Ubuntu – Ambiguity using “ls -l” and “file” commands on a qcow file

file sizeqcow2

I have a qcow2 file on my filesystem and I am trying to find the size of that file.

For this, when I do a ls -l in the location where the file is stored, I get 13041664, which means the file size is around 13 MB and when I do a file <filename>, I get:

disk: QEMU QCOW Image (v2), has backing file (path 
/var/lib/nova/instances/_base/035db99541e92b5cca93bf18a997d626f), 21474836480 bytes

which, I presume, says the filesize is around 21 GB.

Is this my misinterpretation of the command output or is something else going on inside the filesystem(thin provisioning kind of thing)?

UPDATE: When I do a ls -l on var/lib/nova/instances/_base/035db99541e92b5cca93bf18a997d626f, I get a ls: cannot access /var/lib/nova/instances/_base/035db99541e92b5cca93bf18a997d626f: No such file or directory and its correct that I have no file there

UPDATE 2: The output of qemu-img info <filename> is as follows:

image: disk
file format: qcow2
virtual size: 20G (21474836480 bytes)
disk size: 12M
cluster_size: 65536
backing file: /var/lib/nova/instances/_base/035db99541e92b5cca93bf18a997d626f512b73d (actual path: /var/lib/nova/instances/_base/035db99541e92b5cca93bf18a997d626f512b73d)

Best Answer

From Qcow in Wikipedia:

One of the main characteristics of qcow disk images is that files with this format can grow as data is added. This allows for smaller file sizes than raw disk images, which allocate the whole image space to a file, even if parts of it are empty.

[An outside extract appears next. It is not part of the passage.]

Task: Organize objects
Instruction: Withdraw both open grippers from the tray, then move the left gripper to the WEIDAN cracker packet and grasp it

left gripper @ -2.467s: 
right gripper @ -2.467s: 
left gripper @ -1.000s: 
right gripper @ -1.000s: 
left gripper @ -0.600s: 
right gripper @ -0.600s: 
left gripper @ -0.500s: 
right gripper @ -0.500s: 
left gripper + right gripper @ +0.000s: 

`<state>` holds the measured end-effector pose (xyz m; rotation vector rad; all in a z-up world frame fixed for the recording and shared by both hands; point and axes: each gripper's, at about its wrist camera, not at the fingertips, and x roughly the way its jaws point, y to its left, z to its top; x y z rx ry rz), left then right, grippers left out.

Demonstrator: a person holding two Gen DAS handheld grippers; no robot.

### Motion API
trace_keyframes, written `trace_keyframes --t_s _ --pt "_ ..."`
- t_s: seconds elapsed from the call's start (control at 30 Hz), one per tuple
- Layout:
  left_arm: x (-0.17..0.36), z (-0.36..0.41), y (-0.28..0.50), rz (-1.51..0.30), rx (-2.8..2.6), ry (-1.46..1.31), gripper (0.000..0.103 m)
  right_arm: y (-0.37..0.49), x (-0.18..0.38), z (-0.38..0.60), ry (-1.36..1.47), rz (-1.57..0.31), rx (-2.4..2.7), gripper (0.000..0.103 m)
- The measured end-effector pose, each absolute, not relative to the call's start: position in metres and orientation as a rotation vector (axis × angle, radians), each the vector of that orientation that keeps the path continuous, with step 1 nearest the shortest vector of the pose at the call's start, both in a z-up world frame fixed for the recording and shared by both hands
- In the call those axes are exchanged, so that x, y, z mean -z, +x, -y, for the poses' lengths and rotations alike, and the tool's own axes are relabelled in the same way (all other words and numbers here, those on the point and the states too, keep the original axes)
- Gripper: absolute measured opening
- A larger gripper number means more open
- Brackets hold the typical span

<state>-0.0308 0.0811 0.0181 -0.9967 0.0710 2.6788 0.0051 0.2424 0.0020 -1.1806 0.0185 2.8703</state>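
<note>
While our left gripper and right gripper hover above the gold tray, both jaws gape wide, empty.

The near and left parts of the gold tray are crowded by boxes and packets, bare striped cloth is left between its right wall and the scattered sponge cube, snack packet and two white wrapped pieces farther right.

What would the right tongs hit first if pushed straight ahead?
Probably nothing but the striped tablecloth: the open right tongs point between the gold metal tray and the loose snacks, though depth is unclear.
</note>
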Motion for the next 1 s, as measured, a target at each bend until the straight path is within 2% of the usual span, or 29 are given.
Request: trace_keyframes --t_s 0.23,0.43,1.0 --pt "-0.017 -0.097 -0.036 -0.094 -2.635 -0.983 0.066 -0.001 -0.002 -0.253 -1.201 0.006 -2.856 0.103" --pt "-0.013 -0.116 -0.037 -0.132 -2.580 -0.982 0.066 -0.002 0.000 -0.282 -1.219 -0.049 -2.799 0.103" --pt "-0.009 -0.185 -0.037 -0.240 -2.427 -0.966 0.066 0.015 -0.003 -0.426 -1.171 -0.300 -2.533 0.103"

So the file size is really 13MB, but it can grow up to 20GB when data is written to it. Example:

$ qemu-img create -f qcow2 test.img 2G
Formatting 'test.img', fmt=qcow2 size=2147483648 encryption=off cluster_size=65536 lazy_refcounts=off 
$ ls -l test.img 
-rw-r--r-- 1 carvalho carvalho 197120 Jul 18 09:30 test.img
$ file test.img 
test.img: QEMU QCOW Image (v2), 2147483648 bytes

An empty qcow2 file was created. It can hold a 2GB filesystem, but for now it only occupies 197KB in disk.


From http://en.wikibooks.org/wiki/QEMU/Images:

The "cow" part of qcow2 is an acronym for copy on write, a neat little trick that allows you to set up an image once and use it many times without changing it. This is ideal for developing and testing software, which generally requires a known stable environment to start off with. You can create your known stable environment in one image, and then create several disposable copy-on-write images to work in.

To start a new disposable environment based on a known good image, invoke the qemu-img command with the option -o backing_file and tell it what image to base its copy on. When you run QEMU using the disposable environment, all writes to the virtual disc will go to this disposable image, not the base copy.

From the qemu-img manpage:

If the option backing_file is specified, then the image will record only the differences from backing_file. No size needs to be specified in this case. backing_file will never be modified unless you use the "commit" monitor command (or qemu-img commit).

Example:

$ qemu-img create -f qcow2 -o backing_file=test.img test01.img
Formatting 'test01.img', fmt=qcow2 size=2147483648 backing_file='test.img' encryption=off cluster_size=65536 lazy_refcounts=off 
$ file test01.img 
test01.img: QEMU QCOW Image (v2), has backing file (path test.img), 2147483648 bytes

In your case /var/lib/nova/instances/_base/035db99541e92b5cca93bf18a997d626f512b73d is the backing file. I don't know what is the expected bahavior if you try to use your qcow file without the backing file.


About /var/lib/nova/instances in OpenStack documentation:

This directory contains the libvirt KVM file-based disk images for the instances that are hosted on that compute node. If you are not running your cloud in a shared storage environment, this directory will be unique across all compute nodes.

/var/lib/nova/instances contains two types of directories.

The first is the _base directory. This contains all of the cached base images from glance for each unique image that has been launched on that compute node. Files ending in _20 (or a different number) are the ephemeral base images.

The other directories are titled instance-xxxxxxxx. These directories correspond to instances running on that compute node. The files inside are related to one of the files in the _base directory. They're essentially differential-based files containing only the changes made from the original _base directory.